Améliorer l’identification des types de diabète dans de grands ensembles de données
Un aspect clé de l'étude a été le développement d'un nouvel algorithme permettant de distinguer le diabète de type 1 du diabète de type 2 à l'aide des dossiers de santé électroniques.
Les codes de diagnostic peuvent se chevaucher et certaines personnes atteintes de diabète de type 2 avancé peuvent également avoir besoin d'insuline. Cela peut rendre difficile l’identification précise des sous-types de diabète dans de grands ensembles de données.
Pour résoudre ce problème, les chercheurs ont créé une méthode de classification basée sur le nombre de rencontres cliniques codées comme diabète de type 1.
L'approche a été validée par rapport à deux normes de référence : le type de diabète autodéclaré et les mesures en laboratoire du peptide C, un marqueur de la production d'insuline pancréatique.
Cette méthode a permis aux chercheurs d’analyser le risque de démence séparément pour chaque sous-type de diabète dans une très large population.
Limites de l'étude
Les chercheurs ont noté que l’étude présente plusieurs limites.

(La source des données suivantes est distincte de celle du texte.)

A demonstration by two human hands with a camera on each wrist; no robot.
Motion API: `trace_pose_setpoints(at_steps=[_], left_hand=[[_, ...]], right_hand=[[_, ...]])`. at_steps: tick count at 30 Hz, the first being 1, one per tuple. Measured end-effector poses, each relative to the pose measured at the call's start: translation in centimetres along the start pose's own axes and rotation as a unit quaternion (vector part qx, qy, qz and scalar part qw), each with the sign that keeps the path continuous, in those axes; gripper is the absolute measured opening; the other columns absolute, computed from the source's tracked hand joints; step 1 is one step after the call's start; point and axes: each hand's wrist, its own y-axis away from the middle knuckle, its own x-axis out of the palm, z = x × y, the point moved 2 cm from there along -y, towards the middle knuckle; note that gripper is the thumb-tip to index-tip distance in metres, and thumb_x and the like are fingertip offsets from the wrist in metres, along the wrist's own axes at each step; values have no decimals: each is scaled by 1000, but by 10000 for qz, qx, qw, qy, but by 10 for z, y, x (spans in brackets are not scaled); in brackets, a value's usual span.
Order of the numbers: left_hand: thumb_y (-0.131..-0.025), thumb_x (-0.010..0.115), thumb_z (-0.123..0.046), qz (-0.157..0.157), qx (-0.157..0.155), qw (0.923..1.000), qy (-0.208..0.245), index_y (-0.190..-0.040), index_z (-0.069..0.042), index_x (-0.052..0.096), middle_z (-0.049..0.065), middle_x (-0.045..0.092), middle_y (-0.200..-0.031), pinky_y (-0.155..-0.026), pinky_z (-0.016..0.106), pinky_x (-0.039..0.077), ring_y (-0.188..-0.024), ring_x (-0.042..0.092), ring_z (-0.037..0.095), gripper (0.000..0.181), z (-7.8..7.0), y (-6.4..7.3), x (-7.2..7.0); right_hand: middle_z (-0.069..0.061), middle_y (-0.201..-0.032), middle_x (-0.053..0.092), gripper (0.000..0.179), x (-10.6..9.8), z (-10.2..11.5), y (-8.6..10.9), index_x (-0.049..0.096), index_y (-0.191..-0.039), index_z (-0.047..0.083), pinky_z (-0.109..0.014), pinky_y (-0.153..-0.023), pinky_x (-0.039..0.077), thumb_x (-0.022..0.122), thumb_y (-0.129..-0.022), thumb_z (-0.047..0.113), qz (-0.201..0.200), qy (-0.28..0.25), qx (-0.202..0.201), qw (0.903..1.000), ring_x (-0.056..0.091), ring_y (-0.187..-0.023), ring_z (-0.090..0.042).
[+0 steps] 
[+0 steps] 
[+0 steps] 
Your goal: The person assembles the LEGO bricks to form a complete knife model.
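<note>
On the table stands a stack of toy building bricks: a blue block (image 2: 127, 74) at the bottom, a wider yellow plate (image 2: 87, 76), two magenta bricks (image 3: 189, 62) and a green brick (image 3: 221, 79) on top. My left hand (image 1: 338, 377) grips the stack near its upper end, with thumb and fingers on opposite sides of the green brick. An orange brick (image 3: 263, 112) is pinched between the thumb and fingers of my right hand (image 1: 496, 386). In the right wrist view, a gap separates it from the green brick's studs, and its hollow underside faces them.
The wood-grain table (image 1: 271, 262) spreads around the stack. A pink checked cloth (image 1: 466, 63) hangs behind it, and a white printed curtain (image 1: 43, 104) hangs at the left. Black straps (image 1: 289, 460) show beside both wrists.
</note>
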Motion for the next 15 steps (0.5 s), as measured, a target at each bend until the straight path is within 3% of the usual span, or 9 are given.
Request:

Les diagnostics de diabète et de démence ont été identifiés à l'aide des dossiers de santé électroniques et des données d'enquête, qui peuvent ne pas refléter tous les cas.
Les personnes atteintes de diabète de type 1 peuvent également interagir plus fréquemment avec les systèmes de santé, ce qui pourrait augmenter la probabilité que la démence soit identifiée plus tôt.
De plus, étant donné que la cohorte All of Us n’est pas représentative à l’échelle nationale et repose en partie sur un échantillonnage de commodité via les systèmes de santé, les résultats pourraient ne pas être pleinement généralisés à l’ensemble de la population américaine.
En conséquence, les résultats doivent être interprétés avec prudence. L’étude montre un lien entre le diabète et le risque de démence mais ne prouve pas que le diabète provoque directement la démence.
Des recherches supplémentaires seront nécessaires pour mieux comprendre les mécanismes biologiques susceptibles de relier le diabète au déclin cognitif et pour identifier des stratégies susceptibles de réduire le risque.
« Bien que nos résultats aident à clarifier l'association entre (le diabète de type 1) et le risque de démence, d'importantes questions demeurent », a noté Pederson.
« Pour mieux comprendre le risque élevé chez les personnes atteintes de diabète de type 1, les recherches futures devraient examiner le rôle des affections cliniques concomitantes et d'autres 'facteurs de risque modifiables' potentiels qui pourraient aider à identifier les sous-groupes les plus à risque », a-t-elle ajouté.
« De plus, des études sont nécessaires pour mieux comprendre les mécanismes biologiques sous-jacents à cette association et pour déterminer si des stratégies ciblées de prévention ou de gestion peuvent réduire le risque de démence chez les personnes atteintes de (diabète de type 1). Ensemble, cela pourrait éclairer des approches plus personnalisées en matière de soins et de prévention », nous a dit Pederson.
Ce que signifient les résultats
Malgré ces limites, les chercheurs affirment que les résultats ajoutent des preuves importantes selon lesquelles le sous-type de diabète est important lors de l'évaluation du risque de démence.
À mesure que l’espérance de vie des personnes atteintes de diabète de type 1 continue de s’améliorer, de plus en plus de personnes atteintes de cette maladie atteignent un âge plus avancé, ce qui constitue le
« Ces résultats soulignent la nécessité d'une plus grande sensibilisation au risque de démence chez les patients atteints de (diabète de type 1) », a ajouté Pederson.
« Pour les cliniciens, cela peut signifier considérer la santé cognitive comme faisant partie des soins à long terme du diabète, d'autant plus que les personnes atteintes (de diabète de type 1) vivent plus longtemps », a-t-elle déclaré.
« Pour les personnes atteintes de diabète de type 1, ces résultats suggèrent un risque accru mais pas une certitude de développer une démence, et renforcent l'importance des soins continus, de la surveillance et de la gestion de la santé globale à mesure qu'ils vieillissent. »
– Annie Pederson, MPH
« Nous devons toutefois être clairs sur le fait que les résultats de notre étude et d'autres études devraient nous pousser à mieux comprendre comment aider à retarder ou à prévenir le développement de la démence chez les personnes vivant avec (le diabète de type 1) », a ajouté Pederson.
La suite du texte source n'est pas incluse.